Se fermer au monde tout en l’approvisionnant
Alors que la Chine parvient de son côté à aplanir la courbe du coronavirus, une troisième phase commence. Le 17 mars, 41 équipes de secours médicales envoyées dans la province du Hubei s’en retirent, ce qui donne un signal ainsi de retour à la normale. S’ensuit le retrait des restrictions de déplacement dans le Hubei à partir du 25 mars, avec Wuhan comme seule exception ; le confinement de la ville a pris fin le 8 avril, même si des mesures de contrôle et des mesures préventives locales sont maintenues. Le 19 mars, la Chine ne recense aucun nouveau cas local d'infection - une première depuis le début de l'épidémie. La déclaration de "0 nouveau cas d'infection locale" s’est poursuivie pendant deux jours, jusqu’à l’apparition, le 22 mars, d'un nouveau cas. Le 28 mars, la Chine rapporte 45 nouveaux cas confirmés, dont, parmi eux, 44 cas importés.
Mais la bataille contre le coronavirus continue. À Wuhan, le personnel médical (plus de 4 000 personnes) expédié par l'Armée populaire de Libération depuis le 24 janvier reçoit l'ordre de rester sur le terrain "jusqu'à la victoire complète de la bataille". Le 23 mars, Li Keqiang exhorte les représentants à ne pas dissimuler les nouveaux cas. Il invite chacun à ne pas baisser la garde, car le combat contre le coronavirus est une bataille à long terme. Lors d'une réunion trois jours plus tard, il souligne la nécessité de prêter attention aux porteurs asymptomatiques. Selon une équipe de chercheurs chinois relayés par Science, 86 % des cas dans le Hubei avant le 23 janvier n'ont pas été détectés, et seul le confinement total a réellement réduit le taux de contagion. Au total, au 9 avril, la Chine a déclaré près de 81 907 cas et 3 336 morts, parmi lesquels 3 210 à Wuhan et d'autres villes du Hubei. Ces deux chiffres sont sujets à débat et il y a des doutes sérieux sur la fiabilité des statistiques chinoises en termes de nombre de cas et de décès.

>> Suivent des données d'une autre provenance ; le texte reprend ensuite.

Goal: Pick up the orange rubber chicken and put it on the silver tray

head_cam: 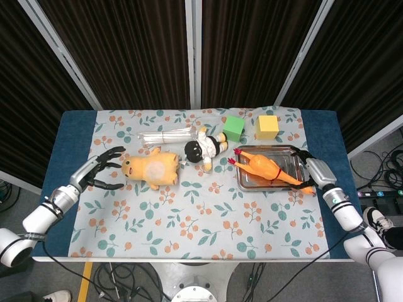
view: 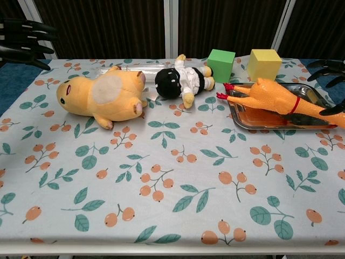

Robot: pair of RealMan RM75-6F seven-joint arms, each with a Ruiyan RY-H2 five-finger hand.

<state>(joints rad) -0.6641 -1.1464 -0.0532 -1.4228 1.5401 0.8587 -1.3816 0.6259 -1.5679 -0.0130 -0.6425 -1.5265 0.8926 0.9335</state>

Le 7 février, la Chine avait décidé d'arrêter d'inclure les porteurs sains dans la liste des cas confirmés. Des données classées confidentiel, dévoilées par le South China Morning Post, estiment qu'un tiers des cas de coronavirus pourraient être asymptomatiques. Ces "porteurs sains", aussi qualifiés de “porteurs silencieux”, sont susceptibles de transmettre le virus à d'autres individus et, avec la reprise du cours normal des choses en Chine, les mesures de prévention et de contrôle doivent alors être maintenues afin d'éviter une résurgence des cas. Pour répondre aux craintes croissantes de l’opinion publique face à la contagion causée par les cas asymptomatiques, la Chine décide, le 1er avril, de signaler tout cas asymptomatique identifié.